Multigrid Methods for Elliptic Problems in Unbounded Domains

Abstract

The goal of this work is to study multigrid methods in connection with the numerical solution of elliptic problems in the exterior of a bounded domain. The numerical method consists of approximating the original problem by one on a truncated domain of diameter R and imposing a simple local approximate boundary condition on the outer boundary. The resulting problem is discretized using the finite element method. R must be made sufficiently large to reduce the truncation error (due to the approximate boundary condition) to the level of the discretization error. This results in a very large number of unknowns (increasing like $0(R^3 )$ in three dimensions), when a quasi-uniform mesh is used. In previous work by the author [Math. Comp., 36 (1981), pp. 387–404], it was shown that optimal error estimates hold with the number of unknowns independent of R using a mesh grading procedure in which the size of the elements are systematically increased as their distance from the origin increases. In the present paper it is shown that the multigrid convergence rate is independent of R using a mesh grading of this kind (with the number of unknowns increasing like $\log R$).
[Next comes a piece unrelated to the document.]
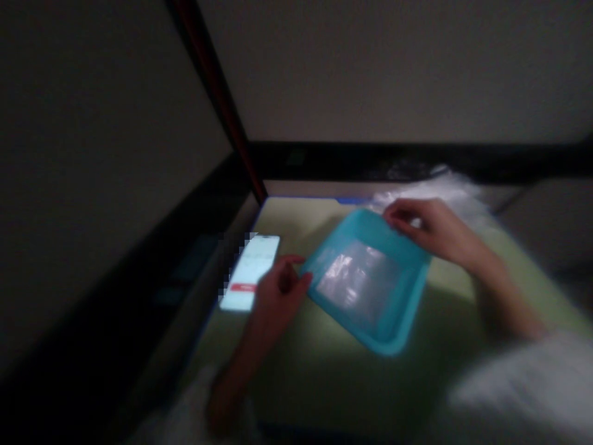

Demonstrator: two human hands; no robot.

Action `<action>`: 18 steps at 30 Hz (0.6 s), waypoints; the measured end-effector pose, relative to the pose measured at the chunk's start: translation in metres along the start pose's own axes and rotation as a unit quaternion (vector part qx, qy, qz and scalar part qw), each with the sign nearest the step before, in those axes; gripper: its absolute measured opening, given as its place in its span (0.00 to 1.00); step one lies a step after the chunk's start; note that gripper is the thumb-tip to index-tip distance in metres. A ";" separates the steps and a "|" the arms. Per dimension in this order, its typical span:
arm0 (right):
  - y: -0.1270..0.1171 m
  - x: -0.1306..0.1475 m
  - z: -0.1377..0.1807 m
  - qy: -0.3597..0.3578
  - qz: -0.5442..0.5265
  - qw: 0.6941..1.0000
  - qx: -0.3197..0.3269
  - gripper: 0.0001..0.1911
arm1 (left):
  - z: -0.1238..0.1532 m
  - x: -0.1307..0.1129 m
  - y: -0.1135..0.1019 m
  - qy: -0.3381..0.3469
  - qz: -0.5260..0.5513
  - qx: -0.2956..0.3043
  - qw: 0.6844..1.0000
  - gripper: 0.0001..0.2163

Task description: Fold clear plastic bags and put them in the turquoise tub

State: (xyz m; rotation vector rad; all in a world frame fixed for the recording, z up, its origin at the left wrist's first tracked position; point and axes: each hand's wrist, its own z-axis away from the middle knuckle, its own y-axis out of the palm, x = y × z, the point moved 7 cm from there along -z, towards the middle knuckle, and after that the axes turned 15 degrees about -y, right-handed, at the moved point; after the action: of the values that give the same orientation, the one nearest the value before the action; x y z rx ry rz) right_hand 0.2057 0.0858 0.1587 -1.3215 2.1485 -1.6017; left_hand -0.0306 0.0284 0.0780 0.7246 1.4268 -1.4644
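A turquoise tray (pixel 407 309) with rounded corners is held tilted above the table between my two hands. My left hand (pixel 282 287) pinches its left edge between thumb and fingers. At the far right corner, my right hand (pixel 421 225) is closed on the rim, fingertips partly hidden behind the hand. Inside the tray lies a clear plastic bag (pixel 359 281), flat and shiny; whether anything is in it I cannot tell. The picture is dim and blurred.
A phone (pixel 250 272) with a lit screen lies left of my left hand. Crumpled clear plastic (pixel 440 185) sits at the table's back right, behind my right hand. The yellow-green table (pixel 301 371) has blue edging, and a wall (pixel 393 74) stands behind it.
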 end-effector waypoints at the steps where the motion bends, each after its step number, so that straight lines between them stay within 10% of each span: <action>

It is also shown that the optimal error estimates in [Math Comp., 36 (1981), pp. 387–404] can be extended to datum with unbounded support. On the other hand, the number of multigrid iterations is bounded by $0(R^2 )$ when a quasi-uniform mesh is used. For three-dimensional problems, the computational cost is bounded by $0(R^5 )$ using a quasi-uniform mesh and by $0(\log R)$ using the graded mesh. The multigrid analysis is formulated and analyzed in a variational framework using weighted Sobolev spaces.